# Scraping Diddy Sheets
First column = date
Second column = home team

In [67]:
# %pip install pandas scikit-learn bs4 requests

import pandas as pd 
from datetime import datetime, date
from bs4 import BeautifulSoup
import requests
import time

In [33]:
def get_opp_team(soup: BeautifulSoup) -> str: 
    scorebox_div = soup.find('div', class_="scorebox")
    if scorebox_div is None:
        print("Not Found")
        return None
    
    link_tag = scorebox_div.find('strong').find('a')
    if link_tag is None:
        print("<a> tag not found")
        return None

    if 'href' not in link_tag.attrs:
        print("Link not found in href")
        return None
    
    href = link_tag["href"]

    return href.split("/")[2]

In [16]:
def get_table_headers(soup: BeautifulSoup, table_id: str) -> str:
    table = soup.find('table', table_id)

    if table is None:
        print("Couldn't find the table")
        return None
    
    table_header = table.find('thead')

    if table_header is None:
        print("Couldn't find the table header")
    
    data_stats = [th['data-stat'] for th in table.find_all('th') if 'data_stat' in th.attrs]

    return data_stats[1:]

In [65]:
def get_stat_table(soup: BeautifulSoup, table_id: str, team: str) -> pd.DataFrame:
    table = soup.find('table', id = table_id)

    if table is None:
        print("Table not found")
        return None
    
    table_body = table.find('tbody')

    if table_body is None:
        print("Table body not found")
        return None

    table_rows = [tr for tr in table_body.find_all('tr') if 'thead' not in tr.attrs]

    if table_rows is None:
        print("Table rows not found")
        return None

    data = []
    col_names = None

    for row in table_rows:
        table_data = [td for td in row if td.name == "td"]

        if "Did Not Play" in str(row) or "Reserves" in str(row): 
            continue 
    
        player_name = row.find('th').text.strip()
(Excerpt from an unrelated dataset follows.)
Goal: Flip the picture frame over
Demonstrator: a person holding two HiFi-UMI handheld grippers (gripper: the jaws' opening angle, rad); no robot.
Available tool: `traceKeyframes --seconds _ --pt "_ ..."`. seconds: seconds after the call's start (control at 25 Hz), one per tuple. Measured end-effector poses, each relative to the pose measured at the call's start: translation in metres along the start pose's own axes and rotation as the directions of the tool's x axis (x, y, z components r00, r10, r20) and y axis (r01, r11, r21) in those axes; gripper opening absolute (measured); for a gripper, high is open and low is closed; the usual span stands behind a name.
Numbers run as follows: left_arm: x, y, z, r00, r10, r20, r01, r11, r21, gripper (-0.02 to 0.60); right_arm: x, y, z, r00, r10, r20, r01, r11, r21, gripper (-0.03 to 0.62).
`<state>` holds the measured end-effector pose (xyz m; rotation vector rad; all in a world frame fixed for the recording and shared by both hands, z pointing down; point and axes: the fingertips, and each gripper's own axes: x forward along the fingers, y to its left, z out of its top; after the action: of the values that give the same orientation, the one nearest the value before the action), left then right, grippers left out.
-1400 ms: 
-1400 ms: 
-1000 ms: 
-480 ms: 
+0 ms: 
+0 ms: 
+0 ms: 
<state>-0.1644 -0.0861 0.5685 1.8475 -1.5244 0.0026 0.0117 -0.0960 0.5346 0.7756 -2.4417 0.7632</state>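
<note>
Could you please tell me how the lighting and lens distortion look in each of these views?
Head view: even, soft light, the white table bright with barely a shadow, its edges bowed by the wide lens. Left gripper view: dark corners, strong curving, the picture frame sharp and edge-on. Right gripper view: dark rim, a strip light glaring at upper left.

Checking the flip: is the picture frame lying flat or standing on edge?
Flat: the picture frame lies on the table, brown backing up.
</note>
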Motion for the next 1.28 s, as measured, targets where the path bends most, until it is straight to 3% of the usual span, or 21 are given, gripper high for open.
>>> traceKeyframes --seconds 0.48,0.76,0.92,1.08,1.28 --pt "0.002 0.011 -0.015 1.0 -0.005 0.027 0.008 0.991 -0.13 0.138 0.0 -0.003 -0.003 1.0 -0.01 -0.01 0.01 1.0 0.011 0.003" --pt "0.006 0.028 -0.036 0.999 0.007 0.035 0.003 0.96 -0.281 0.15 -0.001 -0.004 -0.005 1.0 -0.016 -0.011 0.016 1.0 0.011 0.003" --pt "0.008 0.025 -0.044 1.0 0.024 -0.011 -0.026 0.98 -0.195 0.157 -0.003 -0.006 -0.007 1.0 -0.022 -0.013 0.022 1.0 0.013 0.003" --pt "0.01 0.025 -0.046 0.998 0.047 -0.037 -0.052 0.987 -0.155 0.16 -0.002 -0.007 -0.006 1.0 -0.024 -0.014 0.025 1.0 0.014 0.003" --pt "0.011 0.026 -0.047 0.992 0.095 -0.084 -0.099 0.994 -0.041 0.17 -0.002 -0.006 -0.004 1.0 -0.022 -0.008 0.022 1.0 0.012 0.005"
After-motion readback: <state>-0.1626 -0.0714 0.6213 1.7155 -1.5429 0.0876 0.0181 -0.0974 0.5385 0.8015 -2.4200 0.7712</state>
        if col_names is None:
            col_names = ["player", "team"] + [td['data-stat'] for td in table_data if 'data-stat' in td.attrs]
        
        data_values = [td.text.strip() for td in table_data]
        data_values = [player_name, team] + data_values
        data.append(data_values)

    if col_names and data:
        return pd.DataFrame(data, columns=col_names)
    else:
        print("No data found")
        return None

In [90]:
def add_date(df: pd.DataFrame, date: date):
    df['date'] = date
    return df

def correct_date(df: pd.DataFrame):
    if "date" not in df.columns:
        print("Dates not found. Dataframe must contain a column named 'date'")
        return None
    
    if pd.api.types.is_string_dtype(df['date']):
        df['date'] = pd.to_datetime(df['date'], format='%m/%d/%Y')

    return df

In [95]:
# input the home team and the day the game was played
def scrape_game(home_team: str, game_date: date, sec_delay: int):
    print(f"Scraping: {home_team}")

    time.sleep(sec_delay)

    date_str = game_date.strftime("%Y%m%d")
    link = f"https://www.basketball-reference.com/boxscores/{date_str}0{home_team}.html"
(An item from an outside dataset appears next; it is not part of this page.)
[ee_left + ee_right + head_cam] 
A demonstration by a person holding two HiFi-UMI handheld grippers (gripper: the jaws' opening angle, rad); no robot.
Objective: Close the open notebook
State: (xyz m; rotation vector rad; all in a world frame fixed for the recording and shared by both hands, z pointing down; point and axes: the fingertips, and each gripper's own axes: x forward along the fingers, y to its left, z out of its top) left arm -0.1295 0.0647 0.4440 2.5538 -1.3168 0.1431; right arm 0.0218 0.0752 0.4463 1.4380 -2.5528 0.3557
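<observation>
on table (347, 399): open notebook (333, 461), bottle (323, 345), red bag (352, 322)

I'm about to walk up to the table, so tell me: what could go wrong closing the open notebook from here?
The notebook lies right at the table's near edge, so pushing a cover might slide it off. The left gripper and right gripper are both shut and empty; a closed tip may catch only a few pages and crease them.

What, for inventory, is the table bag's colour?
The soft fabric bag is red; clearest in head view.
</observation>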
    response = requests.get(link)
    if response.status_code != 200:
        print("Not Found: " + link)
        return None
    
    soup = BeautifulSoup(response.content, 'html.parser')
    opp_team = get_opp_team(soup)

    home_table_id = f"box-{home_team}-game-basic"
    opponent_table_id = f"box-{opp_team}-game-basic"
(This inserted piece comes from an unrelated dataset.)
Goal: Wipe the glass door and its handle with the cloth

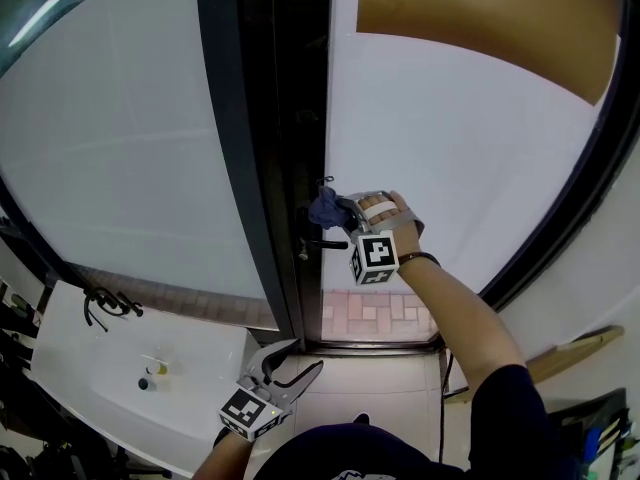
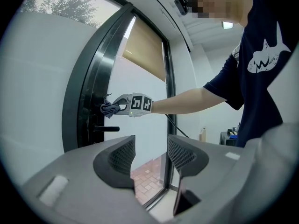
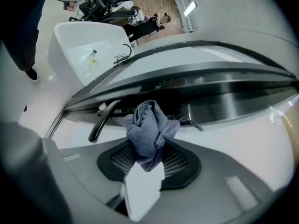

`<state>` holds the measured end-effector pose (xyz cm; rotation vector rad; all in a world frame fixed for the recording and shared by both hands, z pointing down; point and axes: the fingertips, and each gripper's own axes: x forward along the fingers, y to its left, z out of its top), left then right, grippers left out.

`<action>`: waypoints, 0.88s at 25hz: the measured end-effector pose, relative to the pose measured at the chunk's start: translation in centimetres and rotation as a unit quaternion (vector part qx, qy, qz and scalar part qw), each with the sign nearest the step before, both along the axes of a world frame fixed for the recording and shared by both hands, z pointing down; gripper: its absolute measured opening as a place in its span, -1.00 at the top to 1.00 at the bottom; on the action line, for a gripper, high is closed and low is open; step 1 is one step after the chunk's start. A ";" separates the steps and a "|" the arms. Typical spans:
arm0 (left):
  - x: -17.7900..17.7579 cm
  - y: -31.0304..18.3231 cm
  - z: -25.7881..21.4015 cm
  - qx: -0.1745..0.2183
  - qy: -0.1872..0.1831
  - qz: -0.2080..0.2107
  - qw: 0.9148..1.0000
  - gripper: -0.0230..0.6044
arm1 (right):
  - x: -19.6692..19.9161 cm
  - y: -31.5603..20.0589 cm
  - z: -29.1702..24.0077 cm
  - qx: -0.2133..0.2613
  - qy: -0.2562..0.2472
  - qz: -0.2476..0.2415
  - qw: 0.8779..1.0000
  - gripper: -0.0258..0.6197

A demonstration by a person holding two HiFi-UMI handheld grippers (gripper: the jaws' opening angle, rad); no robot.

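The cloth (image 3: 147, 129), a bunched blue-grey rag, is pinched between the closed jaws of the right gripper (image 3: 147, 158), which holds it up against the dark frame (image 1: 262, 168) of the glass door (image 1: 450, 148), just above the black lever handle (image 1: 325, 243).

Only the right gripper view shows this grip close up. There the rag bulges out past the jaw pads, a loose thread trails away from the handle (image 3: 100, 120), and the lever lies just beside the rag. Whether the two touch cannot be told.

The left gripper view gives the side aspect: the right gripper (image 2: 117, 108) at the end of an outstretched arm, the cloth (image 2: 109, 109) above the handle (image 2: 106, 129). The left gripper (image 2: 152, 155) has its own jaws apart with nothing between them.

The head view alone shows both tools together. The left gripper (image 1: 292, 360) hangs low, well below the handle, and the right gripper (image 1: 338, 210) is level with the cloth (image 1: 325, 208).

A white sink (image 1: 80, 338) stands well to the left of the handle. In its basin lie two small things (image 1: 150, 373), too small to identify.
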<state>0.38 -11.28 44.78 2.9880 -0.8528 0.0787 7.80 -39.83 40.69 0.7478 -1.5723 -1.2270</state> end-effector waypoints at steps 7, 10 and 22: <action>1.8 -0.7 0.1 0.001 -0.002 0.019 1.000 0.25 | 8.9 0.8 -0.1 0.001 -0.004 0.049 0.999 0.49; 2.6 -1.0 0.0 0.004 -0.003 0.027 1.000 0.25 | 12.5 1.4 -0.1 0.001 -0.006 0.076 0.997 0.50; 3.5 -1.2 0.7 -0.003 -0.008 0.049 0.999 0.25 | 23.1 3.3 -0.9 -0.011 -0.076 0.182 0.980 0.50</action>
    home_df = get_stat_table(soup, home_table_id, home_team)
    home_df = add_date(home_df, game_date)
    opp_df = get_stat_table(soup, opponent_table_id, opp_team)
    opp_df = add_date(opp_df, game_date)

    return pd.concat([home_df, opp_df], ignore_index=True)


In [70]:
def scrape_sheets(df: pd.DataFrame, sec_delay: int) -> pd.DataFrame:
    all_games_df = df.apply(lambda row: scrape_game(row['home_team'], row['date'], sec_delay=sec_delay), axis = 1).tolist()
    
    return pd.concat(all_games_df)

In [96]:
# importing the diddy csv
diddy_path = "./Celeb-Attendence/diddy.csv"

diddy_csv = pd.read_csv(diddy_path)

In [97]:
diddy_csv.head()
type(diddy_csv['date'][0])

str

In [98]:
diddy_csv = correct_date(diddy_csv)

In [None]:
diddy_games_df = scrape_sheets(diddy_csv, sec_delay=5)
diddy_games_df.head()

Scraping: LAL


In [None]:
diddy_save_path = "./Diddy-Stats/diddygames.csv"

diddy_games_df.to_csv()